◆ **Exercise objective**: A word-for-word copy of the data, pictures excluded, is what this task asks for.

━━━━━ Available data

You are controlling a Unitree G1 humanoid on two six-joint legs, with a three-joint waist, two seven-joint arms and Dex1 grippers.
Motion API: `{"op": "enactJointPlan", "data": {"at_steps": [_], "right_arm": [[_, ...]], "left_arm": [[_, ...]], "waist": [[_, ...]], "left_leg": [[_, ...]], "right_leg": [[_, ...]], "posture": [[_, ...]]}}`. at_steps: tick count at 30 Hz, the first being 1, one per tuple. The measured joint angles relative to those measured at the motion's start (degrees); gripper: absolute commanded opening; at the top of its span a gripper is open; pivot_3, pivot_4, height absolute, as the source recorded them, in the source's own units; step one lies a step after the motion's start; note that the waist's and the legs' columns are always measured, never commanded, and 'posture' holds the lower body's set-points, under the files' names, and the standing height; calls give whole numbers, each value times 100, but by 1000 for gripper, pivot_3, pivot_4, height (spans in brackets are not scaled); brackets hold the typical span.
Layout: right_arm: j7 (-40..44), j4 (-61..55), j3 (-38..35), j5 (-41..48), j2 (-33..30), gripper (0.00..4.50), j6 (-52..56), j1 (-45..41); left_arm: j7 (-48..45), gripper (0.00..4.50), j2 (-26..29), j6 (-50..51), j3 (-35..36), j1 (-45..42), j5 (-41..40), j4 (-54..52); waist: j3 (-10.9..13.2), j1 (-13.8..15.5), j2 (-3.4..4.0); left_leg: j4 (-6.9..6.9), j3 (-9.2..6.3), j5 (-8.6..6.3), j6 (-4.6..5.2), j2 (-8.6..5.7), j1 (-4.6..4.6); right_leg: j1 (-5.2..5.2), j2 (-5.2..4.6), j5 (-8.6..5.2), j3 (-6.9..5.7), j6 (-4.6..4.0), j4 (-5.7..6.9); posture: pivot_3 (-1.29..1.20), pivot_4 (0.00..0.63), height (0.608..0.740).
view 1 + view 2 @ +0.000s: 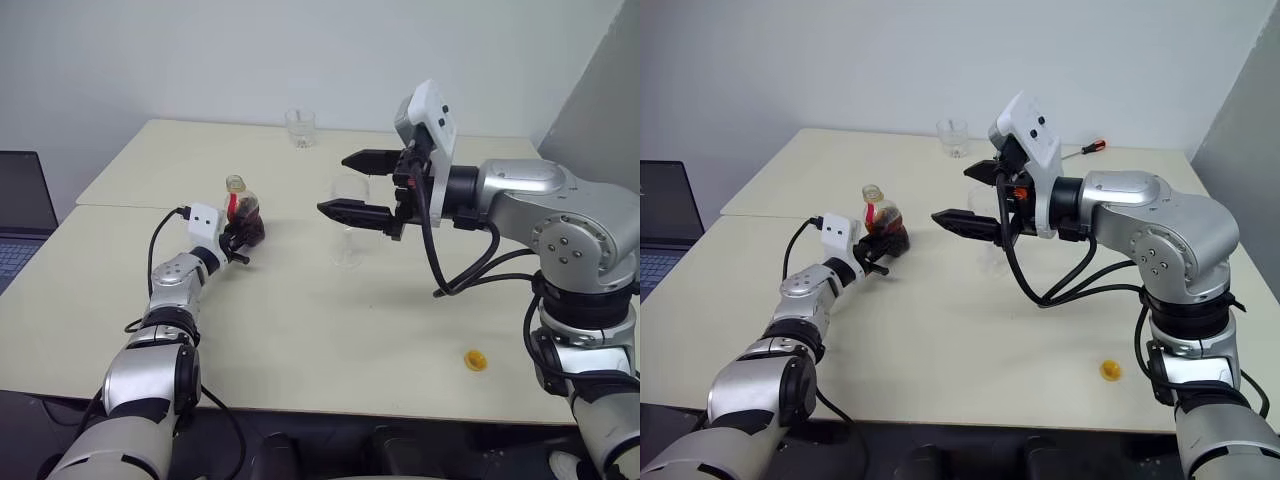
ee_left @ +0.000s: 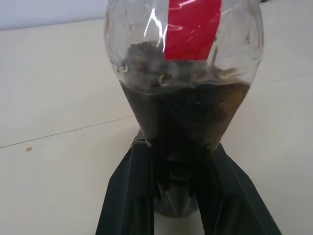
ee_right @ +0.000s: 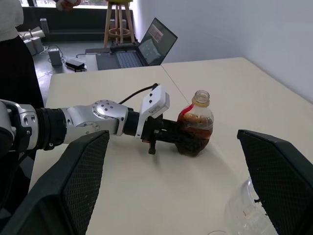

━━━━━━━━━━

◆ **Response below**:
You are controlling a Unitree G1 humanoid on two six-joint legs, with a three-joint waist, two seven-joint arms and Dex1 grippers.
Motion API: `{"op": "enactJointPlan", "data": {"at_steps": [_], "right_arm": [[_, ...]], "left_arm": [[_, ...]], "waist": [[_, ...]], "left_leg": [[_, ...]], "right_leg": [[_, ...]], "posture": [[_, ...]]}}`. at_steps: tick count at 30 Hz, the first being 1, one per tuple. The measured joint angles relative to those measured at the motion's start (degrees); gripper: absolute commanded opening; at the top of its span a gripper is open; pivot_3, pivot_4, height absolute, as the source recorded them, in the source's own units; step one lies a step after the motion's start; note that the waist's and the legs' columns are always measured, never commanded, and 'posture' holds the lower body's set-points, under the files' names, and the standing height; calls give whole numbers, each value times 100, but by 1000 for gripper, pivot_3, pivot_4, height (spans in brackets are not scaled); brackets hold the typical span.
Layout: right_arm: j7 (-40..44), j4 (-61..55), j3 (-38..35), j5 (-41..48), j2 (-33..30), gripper (0.00..4.50), j6 (-52..56), j1 (-45..41); left_arm: j7 (-48..45), gripper (0.00..4.50), j2 (-26..29), j6 (-50..51), j3 (-35..36), j1 (-45..42), j5 (-41..40), j4 (-54..52); waist: j3 (-10.9..13.2), j1 (-13.8..15.5), j2 (-3.4..4.0); left_leg: j4 (-6.9..6.9), j3 (-9.2..6.3), j5 (-8.6..6.3), j6 (-4.6..5.2), j2 (-8.6..5.7), j1 (-4.6..4.6); right_leg: j1 (-5.2..5.2), j2 (-5.2..4.6), j5 (-8.6..5.2), j3 (-6.9..5.7), j6 (-4.6..4.0), j4 (-5.7..6.9); posture: pivot_3 (-1.29..1.20), pivot_4 (0.00..0.63), height (0.608..0.740).
view 1 + view 2 @ +0.000s: 
ee_left @ +0.000s: 
ee_right @ +0.000s: 

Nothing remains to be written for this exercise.